Field Definition (required)¶

Field	Type	Description
`geojson_path`	`PathLike`	Path to GeoJSON file defining the field boundary.
`start_date`	`str`	Start date for satellite data, e.g., `"2021-05-15"`.
`end_date`	`str`	End date for satellite data.
`crop_type`	`str`	Crop type identifier, e.g., `"wheat"`, `"maize"`.
`start_of_season`	`int`	Day of year when the growth season begins.
`year`	`int`	Calendar year for the simulation period.

ARC Options¶

Field	Type	Default	Description
`num_samples`	`int`	`100000`	Number of archetype samples to generate.
`growth_season_length`	`int`	`45`	Length of growth season in days.
`s2_data_folder`	`PathLike` or `None`	`None`	Directory for caching Sentinel-2 downloads.
`data_source`	`str`	`"aws"`	S2 data source: `"aws"`, `"planetary"`, `"cdse"`, `"gee"`.

Weather Options¶

Field	Type	Default	Description
`weather_provider`	`str`	`"era5"`	Provider name: `"era5"` or `"local"`.
`weather_config`	`dict`	`{}`	Provider-specific configuration passed as kwargs to the provider constructor.

SCOPE Options¶

Field	Type	Default	Description
`scope_workflow`	`str`	`"reflectance"`	One of: `"reflectance"`, `"fluorescence"`, `"thermal"`, `"energy-balance"`.
`scope_root_path`	`PathLike` or `None`	`None`	Path to SCOPE upstream assets directory.
`scope_options`	`dict`	`{}`	Additional SCOPE options to override defaults.
`device`	`str`	`"cpu"`	PyTorch device (`"cpu"` or `"cuda"`).
`dtype`	`str`	`"float64"`	PyTorch dtype string.

Output Options¶

Field	Type	Default	Description
`output_dir`	`PathLike`	`"./output"`	Directory for saving results.
`save_arc_npz`	`bool`	`True`	Whether to save ARC outputs to NPZ.
`save_scope_netcdf`	`bool`	`True`	Whether to save SCOPE outputs to NetCDF.

Optimization Options¶

For practical fitting examples across fluorescence, thermal, and coupled energy-balance workflows, see the Optimization Guide.

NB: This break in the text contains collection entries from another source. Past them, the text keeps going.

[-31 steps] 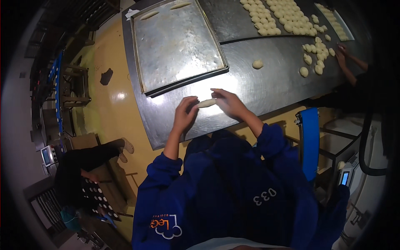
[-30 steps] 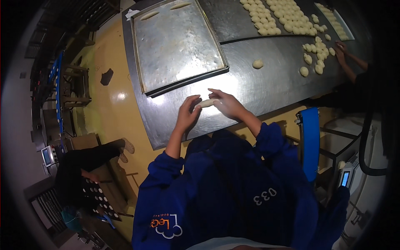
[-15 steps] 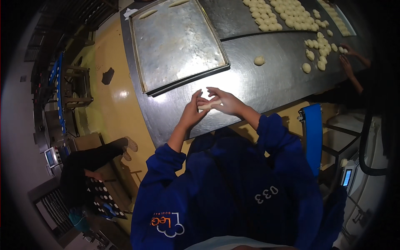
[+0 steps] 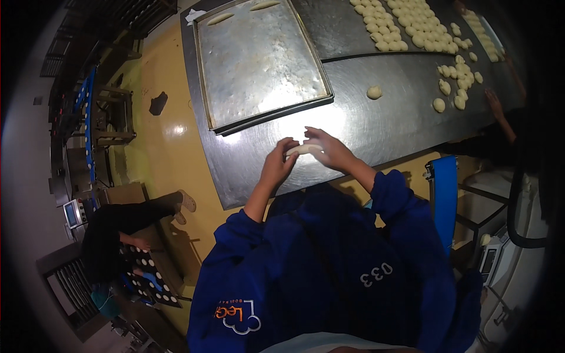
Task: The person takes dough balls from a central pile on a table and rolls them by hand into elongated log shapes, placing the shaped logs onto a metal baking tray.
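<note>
A short, pale roll of dough [image 4: 303,150] lies crosswise between my two hands, low over the near edge of the steel table [image 4: 359,126]. My left hand [image 4: 279,160] has its thumb and fingers curled round the left end. At the other end my right hand [image 4: 331,150] grips the roll, its thumb on the near side and its index finger raised. Beyond them sits a metal baking tray [image 4: 262,65], with two slim dough rolls [image 4: 220,19] along its far edge. A single dough ball [image 4: 374,92] rests to the right of the tray.
Loose dough balls [image 4: 462,76] lie at the right, with dense rows [image 4: 421,26] of more behind. A co-worker's hand [image 4: 494,105] rests on the table there. A blue conveyor belt [image 4: 444,197] stands right of me. Another person [image 4: 132,229] bends over a dotted board at the left.
My hands have shifted slightly, and more of the dough roll shows between them. The co-worker's hands have moved apart at the right. The whole view has swung a little.
</note>
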`<move>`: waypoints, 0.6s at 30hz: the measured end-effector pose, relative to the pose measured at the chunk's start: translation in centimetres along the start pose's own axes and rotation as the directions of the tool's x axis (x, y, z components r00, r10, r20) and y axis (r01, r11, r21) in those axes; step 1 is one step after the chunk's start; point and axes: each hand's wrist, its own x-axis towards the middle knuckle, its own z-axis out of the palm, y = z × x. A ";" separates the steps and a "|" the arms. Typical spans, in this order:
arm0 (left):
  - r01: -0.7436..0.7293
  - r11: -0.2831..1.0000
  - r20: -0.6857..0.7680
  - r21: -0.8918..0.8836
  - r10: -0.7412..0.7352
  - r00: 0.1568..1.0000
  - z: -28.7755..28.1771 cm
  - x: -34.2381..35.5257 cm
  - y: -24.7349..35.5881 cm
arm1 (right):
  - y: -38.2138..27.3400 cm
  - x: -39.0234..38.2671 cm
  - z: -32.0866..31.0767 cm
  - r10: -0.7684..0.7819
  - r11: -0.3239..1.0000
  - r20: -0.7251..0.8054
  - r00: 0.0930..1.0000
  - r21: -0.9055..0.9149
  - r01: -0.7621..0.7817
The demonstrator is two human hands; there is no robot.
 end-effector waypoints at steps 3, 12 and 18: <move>-0.075 0.996 -0.011 -0.045 0.075 0.997 0.2 0.1 -1.3 | -0.3 0.0 0.1 -0.017 0.998 0.053 0.998 0.066 0.013; 0.055 0.967 0.134 -0.249 -0.022 0.991 -0.3 1.8 -1.0 | 0.8 1.6 0.2 0.078 0.968 0.070 0.994 0.233 -0.092; 0.028 0.998 0.267 -0.056 -0.012 0.963 -1.0 1.0 -0.7 | -0.2 -0.1 0.2 0.025 0.988 0.141 0.990 0.145 -0.046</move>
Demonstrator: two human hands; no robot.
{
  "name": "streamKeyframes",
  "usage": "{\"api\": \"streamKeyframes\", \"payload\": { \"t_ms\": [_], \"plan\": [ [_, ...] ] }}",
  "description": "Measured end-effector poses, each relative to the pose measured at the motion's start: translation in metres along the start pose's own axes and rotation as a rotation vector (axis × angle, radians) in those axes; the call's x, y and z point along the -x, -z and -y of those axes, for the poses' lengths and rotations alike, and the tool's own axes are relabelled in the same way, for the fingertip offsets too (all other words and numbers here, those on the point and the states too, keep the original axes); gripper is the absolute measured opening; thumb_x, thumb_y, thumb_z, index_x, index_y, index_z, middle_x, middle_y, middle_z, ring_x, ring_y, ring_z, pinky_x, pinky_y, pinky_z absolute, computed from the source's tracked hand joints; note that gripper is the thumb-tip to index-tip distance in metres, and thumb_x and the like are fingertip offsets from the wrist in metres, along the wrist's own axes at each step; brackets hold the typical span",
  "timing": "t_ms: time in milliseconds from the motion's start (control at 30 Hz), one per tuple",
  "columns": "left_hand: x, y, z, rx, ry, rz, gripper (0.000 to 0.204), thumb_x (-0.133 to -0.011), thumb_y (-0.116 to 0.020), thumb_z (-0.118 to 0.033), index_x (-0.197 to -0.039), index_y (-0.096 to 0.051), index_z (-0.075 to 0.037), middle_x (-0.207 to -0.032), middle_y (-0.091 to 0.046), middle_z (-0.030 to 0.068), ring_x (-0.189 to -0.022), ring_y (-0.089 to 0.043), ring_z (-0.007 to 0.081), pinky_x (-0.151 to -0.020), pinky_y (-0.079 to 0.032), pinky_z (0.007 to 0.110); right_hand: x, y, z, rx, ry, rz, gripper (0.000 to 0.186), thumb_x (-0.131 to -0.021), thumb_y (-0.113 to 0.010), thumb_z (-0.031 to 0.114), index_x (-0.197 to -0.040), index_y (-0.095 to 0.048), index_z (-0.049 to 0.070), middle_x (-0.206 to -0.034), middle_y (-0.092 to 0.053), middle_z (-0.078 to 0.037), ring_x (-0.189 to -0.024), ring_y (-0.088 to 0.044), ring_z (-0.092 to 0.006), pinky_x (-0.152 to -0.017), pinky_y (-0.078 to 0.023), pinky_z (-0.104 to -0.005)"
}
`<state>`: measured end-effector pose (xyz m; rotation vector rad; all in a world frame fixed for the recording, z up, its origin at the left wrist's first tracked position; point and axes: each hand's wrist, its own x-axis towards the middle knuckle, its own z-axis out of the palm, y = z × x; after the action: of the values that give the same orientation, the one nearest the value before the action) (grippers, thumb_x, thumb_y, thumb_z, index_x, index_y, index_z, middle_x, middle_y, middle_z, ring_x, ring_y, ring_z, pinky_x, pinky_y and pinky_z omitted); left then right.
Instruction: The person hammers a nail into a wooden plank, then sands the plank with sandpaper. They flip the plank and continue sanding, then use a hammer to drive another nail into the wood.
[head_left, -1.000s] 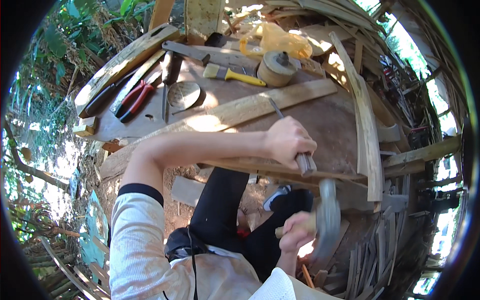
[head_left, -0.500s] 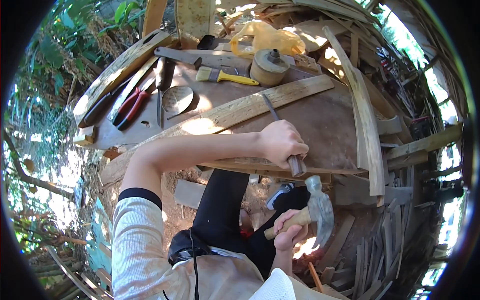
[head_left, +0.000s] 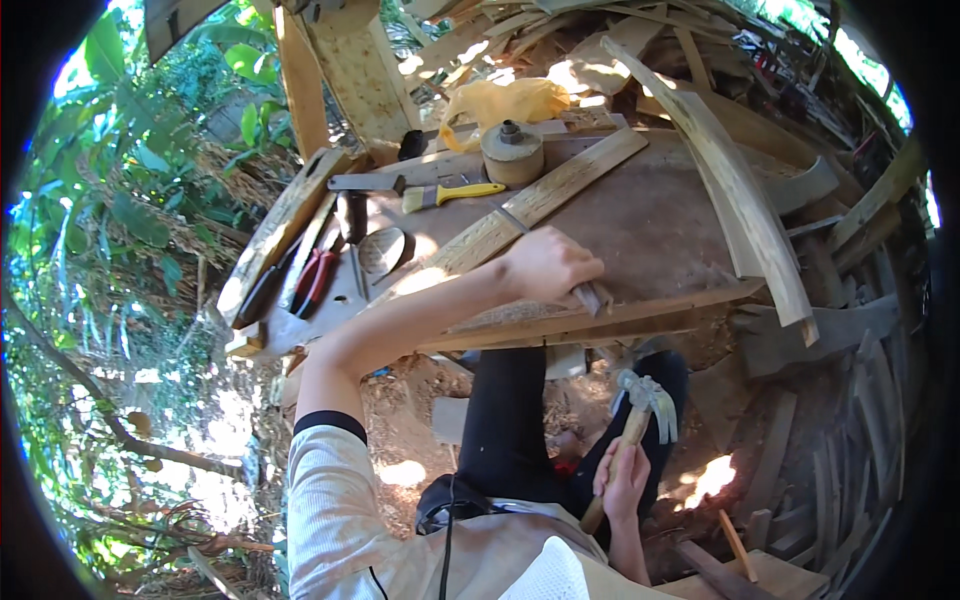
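Observation:
My left hand (head_left: 548, 265) is closed round a chisel (head_left: 593, 298). The chisel's blade points away from me and lies across a long wooden board (head_left: 580, 180), while its handle end sticks out toward the workbench's near edge. Lower down, below the bench, my right hand (head_left: 622, 474) grips the wooden handle of a claw hammer (head_left: 634, 428). The hammer's metal head is up, apart from the chisel, over my dark trouser leg. The board rests slantwise on the brown bench top (head_left: 660, 235), its near part partly hidden by my left forearm.
On the bench are a yellow-handled brush (head_left: 455, 195), a round container (head_left: 512, 157), red-handled pliers (head_left: 316, 284), a shallow round dish (head_left: 382, 250) and a yellow plastic bag (head_left: 505, 105). A long curved plank (head_left: 735, 180) leans at the right. Scrap wood (head_left: 850, 440) is piled beside it.
The view has shifted and turned. The hammer has swung to a more upright tilt, its head farther below the chisel handle. My left hand still holds the chisel against the board.

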<state>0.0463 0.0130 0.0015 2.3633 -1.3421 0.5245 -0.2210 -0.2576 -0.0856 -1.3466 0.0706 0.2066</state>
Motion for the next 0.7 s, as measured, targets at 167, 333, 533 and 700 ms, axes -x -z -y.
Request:
{"api": "streamKeyframes", "payload": {
  "t_ms": [167,333,533,700],
  "plan": [
    [-0.010,0.071,-0.001,-0.180,0.647,0.246,0.051,-0.083,-0.079,-0.057,-0.092,-0.071,-0.007,-0.082,-0.073,0.0141,-0.073,-0.071,0.0359,-0.068,-0.057,0.046,0.009,0.013,-0.001,-0.043,-0.011,-0.019,0.041,-0.112,-0.043,0.043,-0.099,-0.052,0.005,-0.059,-0.047,0.002,-0.043,-0.042,-0.0036,-0.036,-0.033,-0.0200],
    [0.043,0.079,0.045,-0.273,0.770,0.209,0.058,-0.086,-0.075,-0.059,-0.103,-0.073,-0.004,-0.090,-0.074,0.0207,-0.085,-0.072,0.0405,-0.076,-0.056,0.049,0.014,0.020,-0.002,-0.058,0.008,0.005,0.044,-0.111,-0.043,0.046,-0.097,-0.053,0.006,-0.058,-0.046,0.003,-0.042,-0.041,-0.0029,-0.036,-0.033,-0.0198],
    [0.129,0.107,0.063,-0.288,0.869,-0.224,0.054,-0.087,-0.076,-0.056,-0.101,-0.073,-0.003,-0.096,-0.075,0.0196,-0.090,-0.072,0.0352,-0.078,-0.055,0.045,0.030,0.030,-0.004,-0.067,0.019,-0.024,0.040,-0.111,-0.046,0.041,-0.097,-0.055,0.005,-0.059,-0.048,0.004,-0.043,-0.042,-0.0020,-0.037,-0.032,-0.0197],
    [0.187,0.126,0.047,-0.438,1.057,0.222,0.056,-0.083,-0.079,-0.059,-0.085,-0.070,-0.004,-0.098,-0.068,0.0187,-0.099,-0.067,0.0344,-0.090,-0.052,0.044,0.029,0.033,-0.006,-0.158,-0.009,-0.052,0.041,-0.111,-0.045,0.043,-0.096,-0.055,0.006,-0.059,-0.046,0.005,-0.044,-0.041,-0.0009,-0.038,-0.032,-0.0195]
  ]
}}
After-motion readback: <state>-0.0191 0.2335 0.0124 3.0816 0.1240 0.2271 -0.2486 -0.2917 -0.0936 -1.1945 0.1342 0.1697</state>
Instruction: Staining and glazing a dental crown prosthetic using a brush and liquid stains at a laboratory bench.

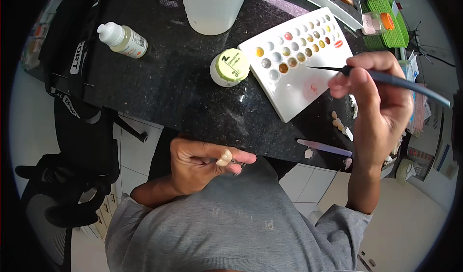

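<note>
My right hand [378, 93] pinches a thin, dark-handled paintbrush [393, 79]. Its fine tip points left, over or touching the lower part of a white palette [284, 96]; which of the two I cannot tell. Rows of small round wells in the palette hold yellow, brown, red, grey and clear colours, and a pink smear marks its plain surface. Close to my body, below the table edge, my left hand [195, 163] is closed around a small cream-coloured dental crown [224, 157]. A thin metal piece shows by its fingertips, mostly hidden.
Left of the palette stands a jar [231, 68] with a pale green lid. A dropper bottle [123, 40] and a large translucent container [214, 6] are farther off. A purple-handled tool [324, 147] and cream fragments [341, 126] lie near the right edge. Green baskets [386, 21] stand far right.
</note>
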`<state>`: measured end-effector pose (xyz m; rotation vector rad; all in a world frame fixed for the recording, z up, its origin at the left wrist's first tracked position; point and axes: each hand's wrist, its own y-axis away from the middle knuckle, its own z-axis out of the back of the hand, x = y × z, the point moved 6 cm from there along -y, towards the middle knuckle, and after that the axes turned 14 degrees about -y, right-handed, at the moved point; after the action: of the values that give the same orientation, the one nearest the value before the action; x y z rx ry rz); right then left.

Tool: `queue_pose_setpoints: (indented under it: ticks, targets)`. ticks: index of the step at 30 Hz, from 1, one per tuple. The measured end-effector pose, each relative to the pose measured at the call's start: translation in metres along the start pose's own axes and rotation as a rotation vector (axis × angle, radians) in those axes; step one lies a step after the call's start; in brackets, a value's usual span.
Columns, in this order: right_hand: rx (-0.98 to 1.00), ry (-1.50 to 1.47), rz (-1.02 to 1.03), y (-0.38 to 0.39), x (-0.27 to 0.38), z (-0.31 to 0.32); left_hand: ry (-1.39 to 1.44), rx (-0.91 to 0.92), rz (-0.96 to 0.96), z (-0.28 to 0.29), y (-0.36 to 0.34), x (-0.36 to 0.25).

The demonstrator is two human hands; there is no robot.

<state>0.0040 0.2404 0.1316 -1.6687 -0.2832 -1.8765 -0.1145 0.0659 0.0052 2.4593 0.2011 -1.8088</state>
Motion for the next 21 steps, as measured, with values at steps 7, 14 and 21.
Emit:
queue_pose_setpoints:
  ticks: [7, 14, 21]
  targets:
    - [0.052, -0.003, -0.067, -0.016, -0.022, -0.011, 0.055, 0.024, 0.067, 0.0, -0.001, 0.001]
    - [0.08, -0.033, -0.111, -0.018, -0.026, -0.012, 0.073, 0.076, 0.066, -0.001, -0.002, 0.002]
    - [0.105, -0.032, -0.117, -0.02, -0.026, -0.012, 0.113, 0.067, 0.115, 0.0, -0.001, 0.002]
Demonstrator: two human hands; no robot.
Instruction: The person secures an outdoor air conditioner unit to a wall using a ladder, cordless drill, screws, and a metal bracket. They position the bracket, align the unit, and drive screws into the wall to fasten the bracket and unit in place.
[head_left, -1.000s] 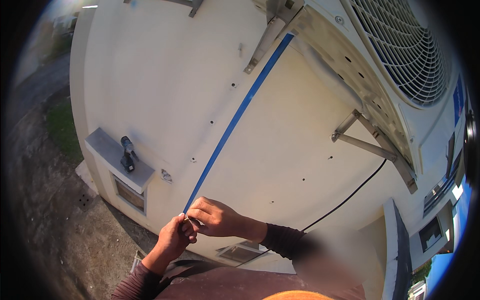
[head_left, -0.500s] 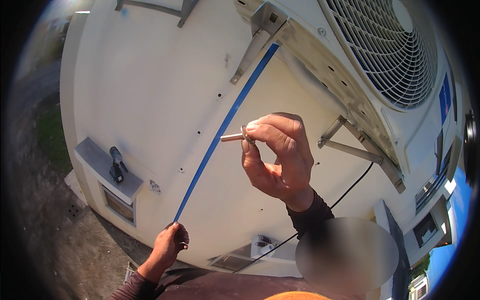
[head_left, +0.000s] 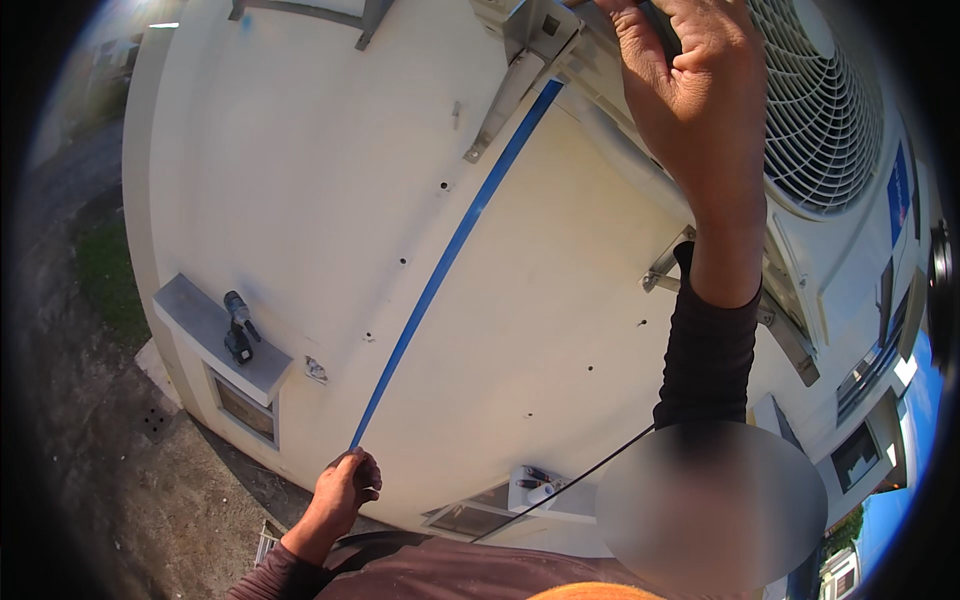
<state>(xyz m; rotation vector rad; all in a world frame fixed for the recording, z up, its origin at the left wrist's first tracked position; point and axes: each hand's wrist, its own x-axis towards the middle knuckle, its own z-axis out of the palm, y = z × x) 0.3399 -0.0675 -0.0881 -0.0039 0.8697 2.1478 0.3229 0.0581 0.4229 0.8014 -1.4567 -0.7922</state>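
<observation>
My left hand [head_left: 342, 490] is closed on the lower end of a flat blue strap [head_left: 455, 240]. The strap runs taut and slanting up to the corner of a metal wall bracket [head_left: 508, 105] under an outdoor air-conditioning unit [head_left: 800, 270]. My right hand [head_left: 695, 100] is raised at the top edge, by that bracket and the unit's underside, with its fingers pinched. Its fingertips are partly cut off by the picture's edge. The bolt with a washer seen in them earlier hardly shows now.
A second bracket [head_left: 790, 335] stands under the unit's right part, with a black cable [head_left: 600, 462] below. A cordless drill [head_left: 238, 325] lies on a grey ledge [head_left: 185, 305] at left. Hand tools [head_left: 535, 480] sit on a lower ledge. Several holes dot the pale wall [head_left: 300, 180].
My right hand has moved up and right from mid-picture, carrying the bolt to the bracket's top corner. My left hand keeps hold of the strap, almost unmoved.
</observation>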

Field	Type	Default	Description
`optimize`	`bool`	`False`	Run a SCOPE parameter optimisation loop before returning the final output.
`optim_config`	`dict` or `None`	`None`	Optimisation configuration. `optim_config["enabled"] = True` also enables optimisation for runner payloads that carry the flag inside the optimisation block.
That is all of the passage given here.